Figure XII.12. The alpha- and beta spectra of ²²⁶Ra and its daughters obtained by pulse shape analysis.

In addition to the determination of the counting efficiency there is a second critical task in the liquid scintillation counting: preparation of samples. Whenever possible, a homogeneous measurement sample should be obtained in which the radionuclide is evenly dissolved in the liquid scintillation cocktail. If the sample is an organic solvent, it is usually directly soluble in the liquid scintillation cocktail. This, however, is rarely the case. Usually the samples for measurement are aqueous samples. Water is only partially soluble in organic liquid scintillation solvents, but even the best cocktails can reach as high as 50% water concentration. Water samples can also be measured as gels, in which case the water is evenly distributed in the liquid scintillation cocktail. Many insoluble organic substances must be decomposed before measurement. Dissolution can be done with e.g. perchloric-hydrogen peroxide oxidation or burning the sample and collecting the CO₂ for measuring if ¹⁴C is to be measured. If ³H is to be measured, then H₂O is collected.

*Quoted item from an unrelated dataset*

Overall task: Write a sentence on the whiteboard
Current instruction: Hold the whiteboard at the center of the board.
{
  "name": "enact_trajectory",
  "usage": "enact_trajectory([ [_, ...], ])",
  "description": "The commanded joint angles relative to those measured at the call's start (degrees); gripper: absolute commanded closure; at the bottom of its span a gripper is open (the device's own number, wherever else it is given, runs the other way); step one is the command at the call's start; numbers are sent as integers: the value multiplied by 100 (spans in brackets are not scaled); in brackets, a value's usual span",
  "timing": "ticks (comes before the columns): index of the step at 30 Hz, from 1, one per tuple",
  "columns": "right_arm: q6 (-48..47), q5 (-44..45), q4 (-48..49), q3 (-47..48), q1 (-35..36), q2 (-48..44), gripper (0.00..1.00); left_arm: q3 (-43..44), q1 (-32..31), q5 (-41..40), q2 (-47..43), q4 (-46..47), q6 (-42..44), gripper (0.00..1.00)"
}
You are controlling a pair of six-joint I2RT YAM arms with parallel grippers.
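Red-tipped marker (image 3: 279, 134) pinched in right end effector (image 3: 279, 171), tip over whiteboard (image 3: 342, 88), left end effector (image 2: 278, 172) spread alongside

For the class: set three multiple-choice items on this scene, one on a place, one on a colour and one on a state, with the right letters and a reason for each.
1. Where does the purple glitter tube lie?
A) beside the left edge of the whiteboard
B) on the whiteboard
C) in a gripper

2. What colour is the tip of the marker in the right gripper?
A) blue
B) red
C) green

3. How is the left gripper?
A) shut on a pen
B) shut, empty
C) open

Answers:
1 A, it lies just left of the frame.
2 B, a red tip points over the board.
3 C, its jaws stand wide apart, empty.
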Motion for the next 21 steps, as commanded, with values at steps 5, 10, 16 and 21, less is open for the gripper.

PerkinElmer offers an automatic system, Sample Oxidizer, where the organic sample is decomposed with a flame and tritium is collected as water into another scintillation vial and radiocarbon to another vial after conversion into a carbamate in Carbosorb column. Liquid scintillation cocktail is then added to the both vials - automatically too (Figure XII.13). Insoluble samples, e.g. fine solids and chromatography masses can be measured as heterogenetic samples by adding them and a liquid scintillation cocktail to a gelling substance, like aluminum stearate, forming a gel in which the precipitate is evenly distributed. Radioactive chromatography or electrophoresis strips can be measured directly by immersing them in a liquid scintillation cocktail containing flask. The sample preparation methods are summarized in the Figure XII.14.

Figure XII.13. Perkin Elmer Sample Oxidizer to prepare ³H and ¹⁴C samples for liquid scintillation counting after decomposition of organic samples (http://shop.perkinelmer.com/Content/applicationnotes/app_oxidizercomparisonsampleoxidation.pdf).

Figure XII.14. Sample preparation methods for liquid scintillation counting.